Usando de magia, Remus se secou e sentou perto dos outros dois bruxos, e se preparou para a ceia improvisada enquanto tentava entender se ficara louco ou surdo. Afinal Sirius chamara Severus de .... Severus. E Snape não só consentira nisso como aceitara o convite de comerem juntos. Certamente ele estava ficando louco, porque Severus Snape estava iniciando uma conversa civilizada com Sirius Black, que estava respondendo tranquila e familiarmente.

-Quando Molly Weasley não lhe manda nada, de que você vive Black? – Outra preocupação que o martirizara nos últimos meses, mas que só agora ele se arriscava a externar.

-Eu caço, pesco, e tem um elfo de confiança do Harry que me traz pacotes de coisas de Hogwarts. Minha caverna está virando um esconderijo de luxo – acrescentou Sirius, dando sua risada que lembrava um cachorro feliz. Estranhamente, Severus descobriu que gostava do som.

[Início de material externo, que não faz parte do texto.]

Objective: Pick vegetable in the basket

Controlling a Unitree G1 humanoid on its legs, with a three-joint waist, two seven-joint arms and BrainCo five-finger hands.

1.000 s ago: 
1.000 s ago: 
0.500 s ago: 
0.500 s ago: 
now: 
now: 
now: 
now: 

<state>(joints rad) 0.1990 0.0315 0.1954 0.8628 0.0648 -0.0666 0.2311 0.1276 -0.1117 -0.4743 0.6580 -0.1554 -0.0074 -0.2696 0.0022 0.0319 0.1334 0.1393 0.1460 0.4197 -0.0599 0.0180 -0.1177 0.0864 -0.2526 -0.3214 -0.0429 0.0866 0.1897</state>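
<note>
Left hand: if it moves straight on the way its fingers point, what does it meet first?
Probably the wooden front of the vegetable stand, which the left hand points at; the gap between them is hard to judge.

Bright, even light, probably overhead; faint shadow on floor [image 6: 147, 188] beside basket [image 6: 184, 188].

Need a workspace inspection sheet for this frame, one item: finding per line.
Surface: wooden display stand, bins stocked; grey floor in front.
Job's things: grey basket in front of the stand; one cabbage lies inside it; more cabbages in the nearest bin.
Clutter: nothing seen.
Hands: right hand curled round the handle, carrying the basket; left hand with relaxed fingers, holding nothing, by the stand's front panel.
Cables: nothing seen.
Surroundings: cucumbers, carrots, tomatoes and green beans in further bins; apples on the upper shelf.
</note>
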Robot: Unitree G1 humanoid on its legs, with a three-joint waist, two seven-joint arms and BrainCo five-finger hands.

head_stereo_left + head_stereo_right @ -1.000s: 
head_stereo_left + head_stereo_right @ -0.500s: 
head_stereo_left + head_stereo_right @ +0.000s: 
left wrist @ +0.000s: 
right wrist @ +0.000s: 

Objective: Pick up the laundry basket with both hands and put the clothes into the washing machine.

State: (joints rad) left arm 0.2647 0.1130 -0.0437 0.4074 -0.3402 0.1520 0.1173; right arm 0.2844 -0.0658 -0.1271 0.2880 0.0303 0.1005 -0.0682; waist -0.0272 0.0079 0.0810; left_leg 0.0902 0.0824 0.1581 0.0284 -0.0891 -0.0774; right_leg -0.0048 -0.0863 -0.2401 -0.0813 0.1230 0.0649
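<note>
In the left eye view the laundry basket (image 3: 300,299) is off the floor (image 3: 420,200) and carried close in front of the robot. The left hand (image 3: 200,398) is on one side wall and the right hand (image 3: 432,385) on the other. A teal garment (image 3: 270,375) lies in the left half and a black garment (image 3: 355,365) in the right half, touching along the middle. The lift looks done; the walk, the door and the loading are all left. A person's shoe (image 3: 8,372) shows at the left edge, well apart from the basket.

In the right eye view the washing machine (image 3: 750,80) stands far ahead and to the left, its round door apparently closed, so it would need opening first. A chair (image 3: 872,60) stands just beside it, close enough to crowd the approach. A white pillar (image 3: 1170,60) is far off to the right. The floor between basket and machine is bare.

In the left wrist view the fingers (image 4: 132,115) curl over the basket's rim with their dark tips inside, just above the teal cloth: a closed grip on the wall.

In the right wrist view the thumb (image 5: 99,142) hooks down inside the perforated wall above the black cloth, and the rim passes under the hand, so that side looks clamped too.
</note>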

"Se eu contar ninguém acredita." Era o que passava na mente de Remus. Eles conversaram sobre notícias dos membros da Ordem, a rotina de Sirius; Severus chegou a contar algumas historias de seus alunos -o humor dele era ácido, mas inteligente, e fez Sirius rir. Então Remus pediu noticias dos garotos na escola; queria saber como Draco estava indo depois do seu dramático resgate nas férias passadas.

-Ele está desenvolvendo uma amizade interessante com Potter. De certa forma. Potter o protege, não só de possíveis ataques por ordem de Lucius Malfoy, mas também da rejeição dos outros membros do ED. E Draco mantém a mente dele alerta. Potter é incrivelmente distraído na hora de perceber nuances mais sutis, e Draco é afiado como navalha. Ele tem feito uma parceria interessante nesse aspecto é com a Granger e com a Lovegood.

A conversa continuou até a chuva passar. Remus pegou a vassoura para voltar para Londres enquanto ouvia, pasmo, Sirius avisar que escoltaria Severus até próximo ao castelo, uma vez que "Com a chuva você não vai conseguir reconhecer a trilha, Snape".

Duas horas depois, quando chegou ao castelo, Severus reconheceu que sem Sirius ele teria realmente tido problemas com a trilha. A Floresta estava enlameada e, em muitos pontos, alagada. Os meses escondidos nela tinham dado a Black o conhecimento necessário para conseguir atravessá-la.

Depois de entregar o mapa ao Diretor e tomar um banho para se livrar lama, Severus se deitou para aproveitar as duas horas de sono que ainda teria. Sua mente começou a vagar para Sirius sozinho na floresta, dormindo em uma caverna. No entanto, Sirius parecia quase feliz, com certeza muito mais feliz do que quando ficara trancado na mansão dos Black, mesmo com Remus lá com ele. Ao lembrar de Remus, Severus recordou a chegada do bruxo à caverna e a expressão dos olhos de Sirius. Só agora, relaxado em sua cama, conseguira entender o que vira. Sirius se frustrara com a chegada de Remus; parecia querer que Lupin tivesse demorado mais para chegar.

-Droga. Agora eu não vou conseguir dormir mais.